## REQUIRED ACTION
Starting at the line that contains "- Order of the" and ending at the line that contains "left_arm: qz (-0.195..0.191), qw", the lines below are to be given again exactly, with nothing added.

DATA FOR PROCESSING section start

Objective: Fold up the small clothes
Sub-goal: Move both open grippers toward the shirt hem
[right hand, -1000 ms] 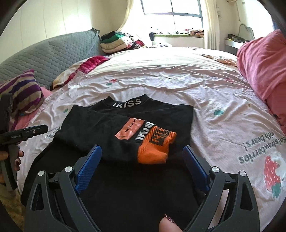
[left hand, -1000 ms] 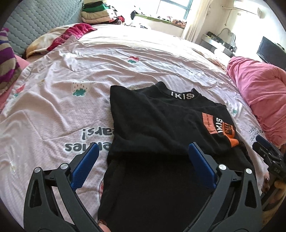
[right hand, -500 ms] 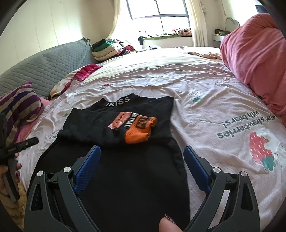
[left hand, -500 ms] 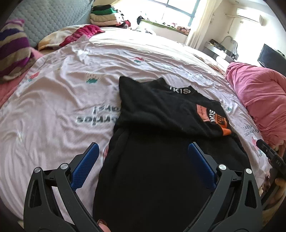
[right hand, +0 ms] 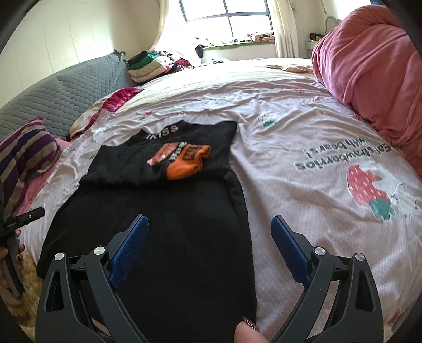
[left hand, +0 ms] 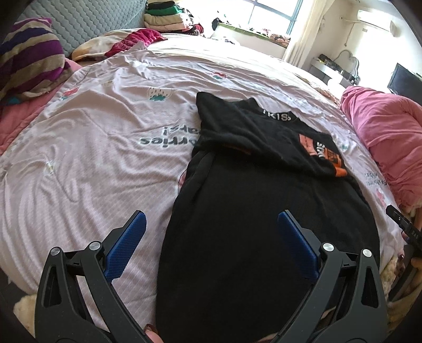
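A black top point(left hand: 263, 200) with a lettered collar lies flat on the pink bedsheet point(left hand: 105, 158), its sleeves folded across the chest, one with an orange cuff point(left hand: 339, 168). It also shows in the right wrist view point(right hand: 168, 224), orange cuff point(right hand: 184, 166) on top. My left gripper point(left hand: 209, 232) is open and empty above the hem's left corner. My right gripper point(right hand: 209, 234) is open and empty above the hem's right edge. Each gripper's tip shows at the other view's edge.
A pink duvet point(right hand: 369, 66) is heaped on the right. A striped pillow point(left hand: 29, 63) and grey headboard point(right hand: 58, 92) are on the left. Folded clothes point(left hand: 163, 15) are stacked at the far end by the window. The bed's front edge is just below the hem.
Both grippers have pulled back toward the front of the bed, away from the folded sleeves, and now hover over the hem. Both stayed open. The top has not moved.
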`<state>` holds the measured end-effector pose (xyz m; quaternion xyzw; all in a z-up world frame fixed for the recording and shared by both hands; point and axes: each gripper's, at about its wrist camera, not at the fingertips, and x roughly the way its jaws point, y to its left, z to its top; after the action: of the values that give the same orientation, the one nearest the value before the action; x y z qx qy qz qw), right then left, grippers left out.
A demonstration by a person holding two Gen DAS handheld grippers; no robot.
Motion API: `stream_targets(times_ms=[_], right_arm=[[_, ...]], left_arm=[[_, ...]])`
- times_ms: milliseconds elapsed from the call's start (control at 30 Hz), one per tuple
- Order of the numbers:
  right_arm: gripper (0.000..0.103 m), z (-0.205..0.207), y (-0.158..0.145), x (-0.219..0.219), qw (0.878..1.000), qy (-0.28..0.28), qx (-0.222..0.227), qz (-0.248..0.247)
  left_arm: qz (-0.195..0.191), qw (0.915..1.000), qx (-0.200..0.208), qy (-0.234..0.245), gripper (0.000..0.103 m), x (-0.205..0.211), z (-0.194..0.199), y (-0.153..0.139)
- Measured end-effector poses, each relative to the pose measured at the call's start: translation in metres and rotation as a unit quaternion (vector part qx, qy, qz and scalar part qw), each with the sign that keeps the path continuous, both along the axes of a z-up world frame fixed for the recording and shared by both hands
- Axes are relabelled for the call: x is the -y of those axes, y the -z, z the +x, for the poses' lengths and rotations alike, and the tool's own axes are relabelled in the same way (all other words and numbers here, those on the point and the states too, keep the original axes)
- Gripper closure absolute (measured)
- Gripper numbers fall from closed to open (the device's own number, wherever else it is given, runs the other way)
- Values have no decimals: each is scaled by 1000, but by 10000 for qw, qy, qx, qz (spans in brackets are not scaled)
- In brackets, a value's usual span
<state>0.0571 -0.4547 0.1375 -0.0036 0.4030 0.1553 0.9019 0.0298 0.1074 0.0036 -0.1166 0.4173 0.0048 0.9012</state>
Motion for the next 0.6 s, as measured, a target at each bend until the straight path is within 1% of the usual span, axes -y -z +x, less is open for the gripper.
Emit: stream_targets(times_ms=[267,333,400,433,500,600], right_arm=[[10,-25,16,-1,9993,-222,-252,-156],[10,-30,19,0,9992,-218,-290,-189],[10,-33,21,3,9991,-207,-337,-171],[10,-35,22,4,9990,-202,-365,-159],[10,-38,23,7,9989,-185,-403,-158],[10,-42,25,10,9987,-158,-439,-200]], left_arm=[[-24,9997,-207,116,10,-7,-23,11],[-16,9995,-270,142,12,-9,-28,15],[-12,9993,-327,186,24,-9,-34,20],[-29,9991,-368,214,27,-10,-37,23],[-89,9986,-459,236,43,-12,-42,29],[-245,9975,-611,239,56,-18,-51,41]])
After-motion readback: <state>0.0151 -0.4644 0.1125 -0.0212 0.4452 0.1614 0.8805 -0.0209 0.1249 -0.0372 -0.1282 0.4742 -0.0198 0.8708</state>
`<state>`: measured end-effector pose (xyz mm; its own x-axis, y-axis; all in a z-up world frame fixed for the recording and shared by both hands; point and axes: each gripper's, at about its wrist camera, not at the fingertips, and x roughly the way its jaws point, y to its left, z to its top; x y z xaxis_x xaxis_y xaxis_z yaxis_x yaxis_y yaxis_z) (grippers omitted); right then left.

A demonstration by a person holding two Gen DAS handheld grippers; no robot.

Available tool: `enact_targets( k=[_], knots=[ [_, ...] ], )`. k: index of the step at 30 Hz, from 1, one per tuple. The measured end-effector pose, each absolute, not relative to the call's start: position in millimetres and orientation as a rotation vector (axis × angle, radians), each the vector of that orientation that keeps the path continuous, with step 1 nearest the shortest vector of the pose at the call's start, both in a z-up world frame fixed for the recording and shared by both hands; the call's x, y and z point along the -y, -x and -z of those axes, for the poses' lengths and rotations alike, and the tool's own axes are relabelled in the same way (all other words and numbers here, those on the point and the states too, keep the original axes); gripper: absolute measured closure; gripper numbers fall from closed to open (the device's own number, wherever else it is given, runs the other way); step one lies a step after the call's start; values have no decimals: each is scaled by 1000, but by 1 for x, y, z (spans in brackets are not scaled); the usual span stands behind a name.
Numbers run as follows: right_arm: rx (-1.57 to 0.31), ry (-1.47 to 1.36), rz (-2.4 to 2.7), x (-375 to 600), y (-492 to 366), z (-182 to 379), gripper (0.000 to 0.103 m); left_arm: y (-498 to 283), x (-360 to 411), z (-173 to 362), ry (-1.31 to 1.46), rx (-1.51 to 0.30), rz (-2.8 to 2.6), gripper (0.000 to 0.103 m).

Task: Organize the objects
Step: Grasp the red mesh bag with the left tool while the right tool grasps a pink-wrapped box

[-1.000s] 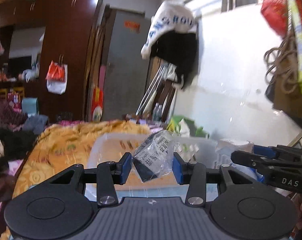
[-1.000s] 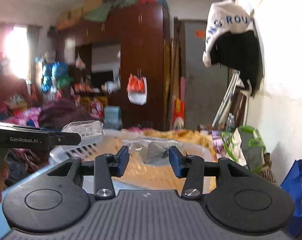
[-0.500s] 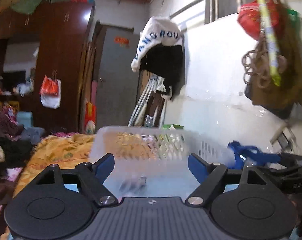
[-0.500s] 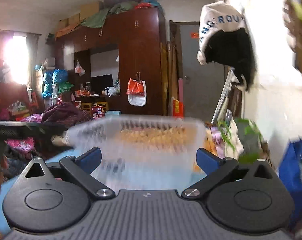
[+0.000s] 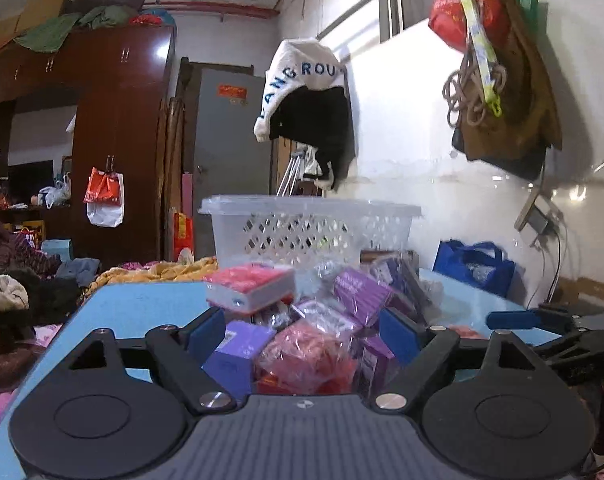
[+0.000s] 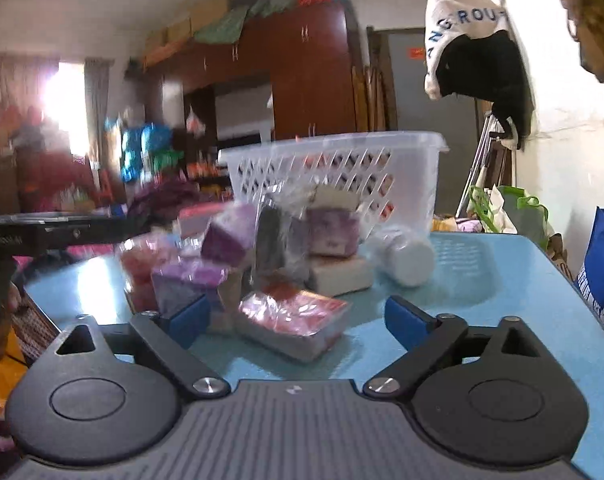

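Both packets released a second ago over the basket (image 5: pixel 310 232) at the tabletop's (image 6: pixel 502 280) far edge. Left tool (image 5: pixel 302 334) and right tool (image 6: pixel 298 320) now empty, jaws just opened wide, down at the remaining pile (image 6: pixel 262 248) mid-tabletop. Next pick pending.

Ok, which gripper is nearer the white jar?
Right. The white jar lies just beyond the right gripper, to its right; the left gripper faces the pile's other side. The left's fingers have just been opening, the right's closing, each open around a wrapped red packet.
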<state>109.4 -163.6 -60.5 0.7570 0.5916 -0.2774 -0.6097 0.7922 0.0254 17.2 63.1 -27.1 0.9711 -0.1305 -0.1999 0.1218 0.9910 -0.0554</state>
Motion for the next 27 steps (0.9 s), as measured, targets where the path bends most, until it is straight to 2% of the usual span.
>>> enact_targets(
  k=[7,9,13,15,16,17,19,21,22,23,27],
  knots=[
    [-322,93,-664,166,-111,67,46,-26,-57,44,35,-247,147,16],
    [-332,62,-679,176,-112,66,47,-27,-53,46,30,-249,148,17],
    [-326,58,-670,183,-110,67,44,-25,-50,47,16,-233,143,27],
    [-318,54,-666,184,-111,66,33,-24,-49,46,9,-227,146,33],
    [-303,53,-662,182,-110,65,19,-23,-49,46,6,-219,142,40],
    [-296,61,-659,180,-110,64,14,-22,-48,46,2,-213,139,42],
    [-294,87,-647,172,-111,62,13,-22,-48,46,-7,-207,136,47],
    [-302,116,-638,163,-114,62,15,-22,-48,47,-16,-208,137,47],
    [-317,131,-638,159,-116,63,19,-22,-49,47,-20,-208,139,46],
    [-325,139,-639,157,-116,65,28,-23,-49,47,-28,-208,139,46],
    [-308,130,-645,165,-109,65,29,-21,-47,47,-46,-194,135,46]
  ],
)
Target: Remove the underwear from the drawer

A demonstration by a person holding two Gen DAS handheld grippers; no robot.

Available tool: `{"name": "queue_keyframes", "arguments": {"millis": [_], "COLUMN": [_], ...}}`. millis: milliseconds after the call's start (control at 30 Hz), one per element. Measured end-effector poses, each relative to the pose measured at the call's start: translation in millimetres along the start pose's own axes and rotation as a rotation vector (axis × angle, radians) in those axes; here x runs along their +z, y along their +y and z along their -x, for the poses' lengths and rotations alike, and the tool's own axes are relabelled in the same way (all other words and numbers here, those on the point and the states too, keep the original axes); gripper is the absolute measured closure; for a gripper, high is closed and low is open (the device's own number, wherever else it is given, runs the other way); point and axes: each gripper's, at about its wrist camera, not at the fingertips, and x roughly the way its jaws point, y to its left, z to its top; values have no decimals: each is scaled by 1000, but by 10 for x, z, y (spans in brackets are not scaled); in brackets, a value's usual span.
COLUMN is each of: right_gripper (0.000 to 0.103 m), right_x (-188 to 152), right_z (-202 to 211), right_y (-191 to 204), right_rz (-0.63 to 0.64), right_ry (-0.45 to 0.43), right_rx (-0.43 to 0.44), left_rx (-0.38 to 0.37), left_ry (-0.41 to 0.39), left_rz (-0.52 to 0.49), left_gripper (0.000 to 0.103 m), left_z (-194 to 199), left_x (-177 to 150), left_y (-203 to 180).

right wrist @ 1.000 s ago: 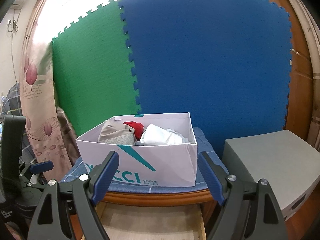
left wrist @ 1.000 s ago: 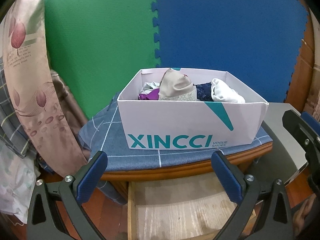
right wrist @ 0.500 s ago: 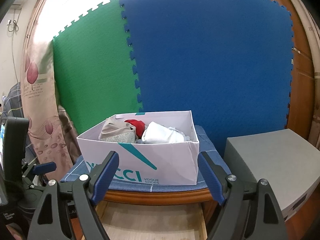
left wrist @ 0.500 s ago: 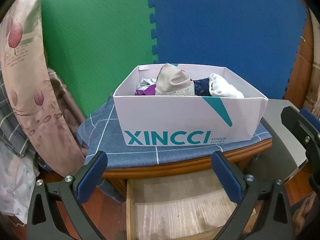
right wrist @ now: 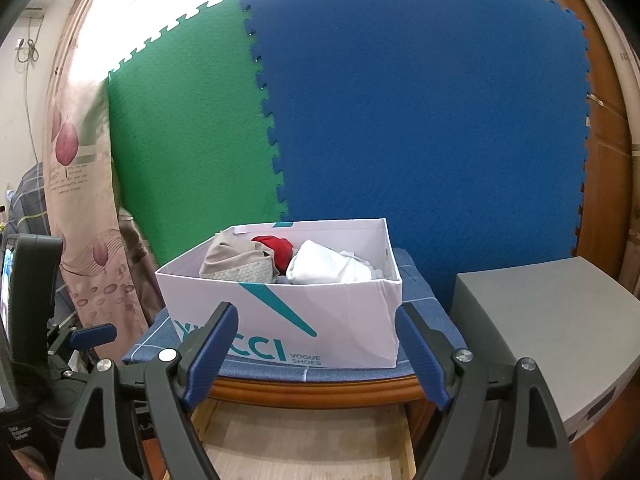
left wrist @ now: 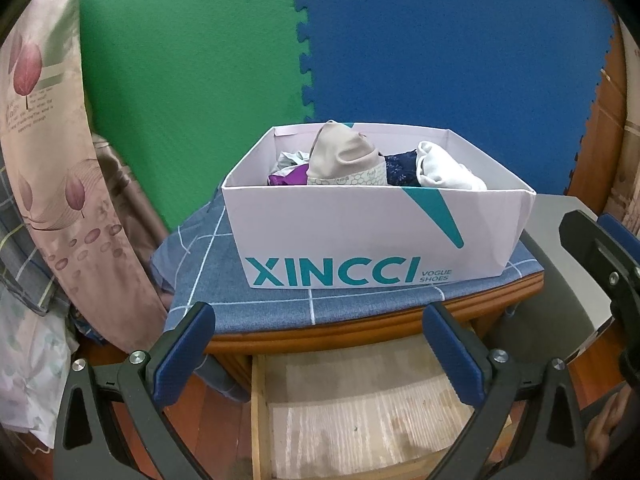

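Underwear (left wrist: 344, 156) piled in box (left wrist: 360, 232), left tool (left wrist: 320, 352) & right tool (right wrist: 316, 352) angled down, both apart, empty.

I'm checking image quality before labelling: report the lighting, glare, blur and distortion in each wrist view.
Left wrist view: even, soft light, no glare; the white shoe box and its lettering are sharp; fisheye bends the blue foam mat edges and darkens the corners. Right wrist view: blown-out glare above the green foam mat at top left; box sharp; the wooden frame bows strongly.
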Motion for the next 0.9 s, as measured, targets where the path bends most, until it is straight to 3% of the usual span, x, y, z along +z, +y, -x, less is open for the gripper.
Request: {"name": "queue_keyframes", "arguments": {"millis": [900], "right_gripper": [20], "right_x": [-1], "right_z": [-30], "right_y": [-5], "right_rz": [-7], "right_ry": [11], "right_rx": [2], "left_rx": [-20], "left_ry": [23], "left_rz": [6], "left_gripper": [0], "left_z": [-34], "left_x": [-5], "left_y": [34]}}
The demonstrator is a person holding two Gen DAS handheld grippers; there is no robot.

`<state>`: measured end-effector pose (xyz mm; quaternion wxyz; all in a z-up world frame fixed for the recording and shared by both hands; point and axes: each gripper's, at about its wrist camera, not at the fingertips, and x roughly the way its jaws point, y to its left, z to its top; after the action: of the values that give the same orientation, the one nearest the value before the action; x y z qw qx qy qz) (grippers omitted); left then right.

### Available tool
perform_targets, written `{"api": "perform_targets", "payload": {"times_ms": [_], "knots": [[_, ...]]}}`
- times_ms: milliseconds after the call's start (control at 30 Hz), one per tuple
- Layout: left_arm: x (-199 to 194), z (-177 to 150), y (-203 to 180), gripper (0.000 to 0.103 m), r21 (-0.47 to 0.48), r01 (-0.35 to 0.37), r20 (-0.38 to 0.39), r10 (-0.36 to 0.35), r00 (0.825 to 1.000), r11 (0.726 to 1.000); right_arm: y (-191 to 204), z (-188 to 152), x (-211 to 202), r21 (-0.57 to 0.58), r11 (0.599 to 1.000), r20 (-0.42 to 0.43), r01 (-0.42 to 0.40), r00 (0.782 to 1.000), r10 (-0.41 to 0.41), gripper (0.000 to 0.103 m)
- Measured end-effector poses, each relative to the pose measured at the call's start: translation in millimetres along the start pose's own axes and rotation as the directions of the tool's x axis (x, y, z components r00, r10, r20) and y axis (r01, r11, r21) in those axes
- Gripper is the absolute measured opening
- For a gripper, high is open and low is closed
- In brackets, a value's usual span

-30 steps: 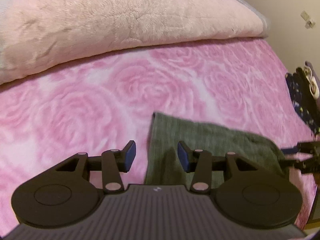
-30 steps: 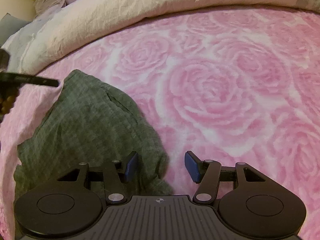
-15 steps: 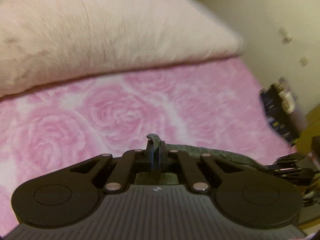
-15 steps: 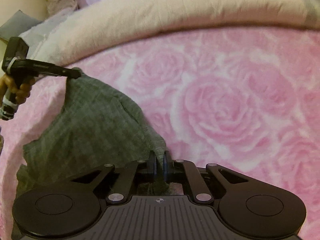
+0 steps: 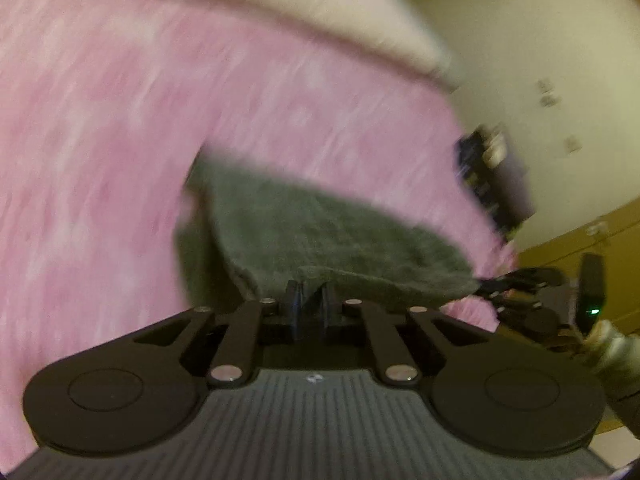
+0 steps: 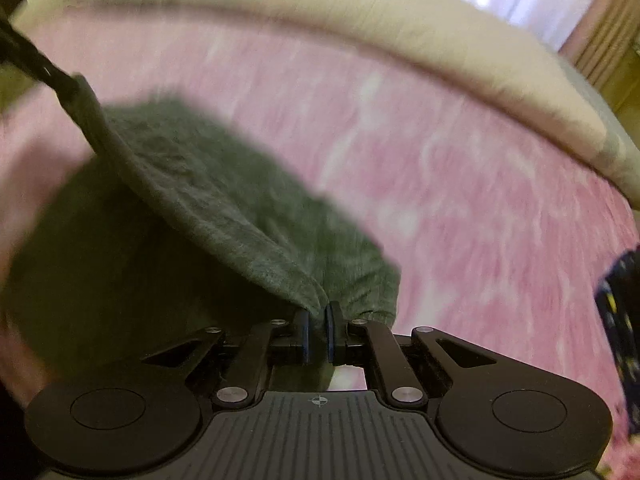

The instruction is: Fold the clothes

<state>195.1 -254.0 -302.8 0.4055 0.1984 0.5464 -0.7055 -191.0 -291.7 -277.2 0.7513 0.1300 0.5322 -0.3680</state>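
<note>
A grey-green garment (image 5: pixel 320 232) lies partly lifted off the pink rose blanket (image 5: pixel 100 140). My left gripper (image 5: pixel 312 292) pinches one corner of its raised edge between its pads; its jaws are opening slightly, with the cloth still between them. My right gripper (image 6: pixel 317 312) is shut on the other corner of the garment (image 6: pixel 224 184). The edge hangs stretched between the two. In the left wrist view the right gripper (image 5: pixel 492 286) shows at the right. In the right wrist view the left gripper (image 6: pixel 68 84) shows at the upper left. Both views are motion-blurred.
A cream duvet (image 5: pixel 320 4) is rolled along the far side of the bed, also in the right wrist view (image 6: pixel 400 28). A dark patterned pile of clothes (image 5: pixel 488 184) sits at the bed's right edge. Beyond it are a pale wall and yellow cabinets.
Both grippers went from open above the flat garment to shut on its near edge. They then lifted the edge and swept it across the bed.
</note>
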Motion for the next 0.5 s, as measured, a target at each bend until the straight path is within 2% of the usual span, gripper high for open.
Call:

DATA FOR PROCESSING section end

## RESULT OF THE EXERCISE
- Order of the numbers:
  right_arm: gripper (0.000..0.103 m), z (-0.205..0.207), y (-0.158..0.145), x (-0.219..0.219), qw (0.878..1.000), qy (-0.28..0.28), qx (-0.222..0.227), qz (-0.248..0.247)
  left_arm: qz (-0.195..0.191), qw (0.915..1.000), qx (-0.200..0.208), qy (-0.234..0.245), gripper (0.000..0.103 m), x (-0.205..0.211), z (-0.194..0.199), y (-0.153..0.139)

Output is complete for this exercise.